Flexible Parsimonious Models for Complex Data and the Challenge of Rare Words

Researchers throughout academia, industry, and government are generating data at scales and levels of complexity far beyond what could previously have been imagined. Complex data demand statistical models that are sufficiently flexible to adapt to meaningful, underlying signals, allowing scientists to discover unexpected patterns. Yet as society relies more heavily on statistical algorithms to make decisions impacting everyday life, it becomes increasingly important for a method's output to be interpretable by non-experts. This demands parsimony: that simpler explanations be favored over more complicated ones.

This talk will begin with an overview of the use of flexible and interpretable statistical modeling.  We will see a series of complex data modeling tasks in which computationally efficient, data-adaptive procedures are designed that yield easily understandable outputs.  These tasks include forecasting for high-dimensional time series and learning large networks that capture the dependence among large ensembles of measured variables.

The second half of the talk will go into depth into one particular challenge that arises in building prediction models based on text data.  In typical data sets, most words appear in only a very small fraction of documents.  Such ""rare words"" are usually discarded by analysts -- either explicitly in a preprocessing step or implicitly by using a method that cannot make use of these words.  We argue that such a practice can be highly wasteful: rare words can contain much useful information for a prediction task.  In fact, this problem of rareness occurs in many domains beyond text processing, including the study of the microbiome, where many microbial species are rarely observed.  The challenge posed by such ""rare features"" has received little attention despite its prevalence.  We show, both theoretically and empirically, that not explicitly accounting for the rareness of features can greatly reduce the effectiveness of an analysis.

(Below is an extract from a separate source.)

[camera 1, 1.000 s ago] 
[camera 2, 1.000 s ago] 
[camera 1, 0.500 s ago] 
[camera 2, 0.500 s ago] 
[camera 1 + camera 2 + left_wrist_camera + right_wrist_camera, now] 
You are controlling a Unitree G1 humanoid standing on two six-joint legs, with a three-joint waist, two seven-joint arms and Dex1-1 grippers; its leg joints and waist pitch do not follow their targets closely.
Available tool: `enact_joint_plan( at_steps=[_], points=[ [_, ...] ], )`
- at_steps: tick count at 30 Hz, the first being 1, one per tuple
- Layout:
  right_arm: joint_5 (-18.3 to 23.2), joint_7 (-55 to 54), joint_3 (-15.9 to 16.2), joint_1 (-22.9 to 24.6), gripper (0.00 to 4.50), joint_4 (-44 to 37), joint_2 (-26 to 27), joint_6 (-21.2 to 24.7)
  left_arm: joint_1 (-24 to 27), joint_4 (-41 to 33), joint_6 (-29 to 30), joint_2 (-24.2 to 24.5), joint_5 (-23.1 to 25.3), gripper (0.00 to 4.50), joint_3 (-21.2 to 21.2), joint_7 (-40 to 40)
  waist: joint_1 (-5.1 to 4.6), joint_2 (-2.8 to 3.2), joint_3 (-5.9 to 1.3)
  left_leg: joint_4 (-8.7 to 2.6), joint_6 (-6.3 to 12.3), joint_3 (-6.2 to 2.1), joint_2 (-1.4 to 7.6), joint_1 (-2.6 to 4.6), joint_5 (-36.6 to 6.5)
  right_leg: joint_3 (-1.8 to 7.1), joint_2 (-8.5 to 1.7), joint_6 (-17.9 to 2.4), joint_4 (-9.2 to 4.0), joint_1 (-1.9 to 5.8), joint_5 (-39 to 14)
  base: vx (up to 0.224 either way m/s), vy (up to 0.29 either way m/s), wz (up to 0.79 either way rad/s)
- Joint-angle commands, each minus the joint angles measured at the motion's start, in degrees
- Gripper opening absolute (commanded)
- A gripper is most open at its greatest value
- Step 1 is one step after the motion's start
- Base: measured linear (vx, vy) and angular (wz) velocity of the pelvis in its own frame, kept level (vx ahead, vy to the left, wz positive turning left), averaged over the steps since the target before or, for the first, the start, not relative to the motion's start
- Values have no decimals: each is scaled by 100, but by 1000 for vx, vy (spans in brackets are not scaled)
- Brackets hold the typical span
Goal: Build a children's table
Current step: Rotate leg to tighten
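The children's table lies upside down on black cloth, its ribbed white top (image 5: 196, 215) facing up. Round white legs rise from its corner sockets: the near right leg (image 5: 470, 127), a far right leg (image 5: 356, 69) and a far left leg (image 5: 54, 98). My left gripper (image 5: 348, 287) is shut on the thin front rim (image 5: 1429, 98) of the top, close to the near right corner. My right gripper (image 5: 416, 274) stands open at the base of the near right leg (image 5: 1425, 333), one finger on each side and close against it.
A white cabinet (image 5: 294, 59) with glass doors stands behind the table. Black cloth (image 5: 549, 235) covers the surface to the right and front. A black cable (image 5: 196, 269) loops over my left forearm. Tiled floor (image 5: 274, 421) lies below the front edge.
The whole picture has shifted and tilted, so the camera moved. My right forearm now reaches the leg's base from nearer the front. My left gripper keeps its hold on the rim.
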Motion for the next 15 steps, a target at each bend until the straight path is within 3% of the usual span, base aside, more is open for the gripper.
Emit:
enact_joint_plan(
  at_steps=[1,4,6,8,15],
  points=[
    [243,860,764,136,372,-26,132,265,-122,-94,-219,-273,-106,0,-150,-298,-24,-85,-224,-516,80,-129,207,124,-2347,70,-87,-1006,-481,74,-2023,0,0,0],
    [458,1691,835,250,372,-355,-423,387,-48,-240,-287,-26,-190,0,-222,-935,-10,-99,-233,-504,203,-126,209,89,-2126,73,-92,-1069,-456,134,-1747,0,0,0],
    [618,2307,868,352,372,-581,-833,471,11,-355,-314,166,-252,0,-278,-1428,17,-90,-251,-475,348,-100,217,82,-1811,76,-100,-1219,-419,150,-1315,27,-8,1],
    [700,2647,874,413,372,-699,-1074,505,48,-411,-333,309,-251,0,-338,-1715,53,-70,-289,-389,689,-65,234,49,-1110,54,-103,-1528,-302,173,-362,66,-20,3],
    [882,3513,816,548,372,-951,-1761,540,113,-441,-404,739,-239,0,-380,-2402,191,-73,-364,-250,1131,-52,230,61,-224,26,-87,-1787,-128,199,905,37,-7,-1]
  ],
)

We next propose a framework for aggregating rare features into denser features in a flexible manner that creates better predictors of the response.  An application to online hotel reviews demonstrates the gain in accuracy achievable by proper treatment of rare words."

The first D3M research theme workshop will be on Tuesday, 18 December, 15:00-17:00 hours at SBE, TS53 C-1.03 (Colloquium room 1) by Jacob Bien (University of Southern California).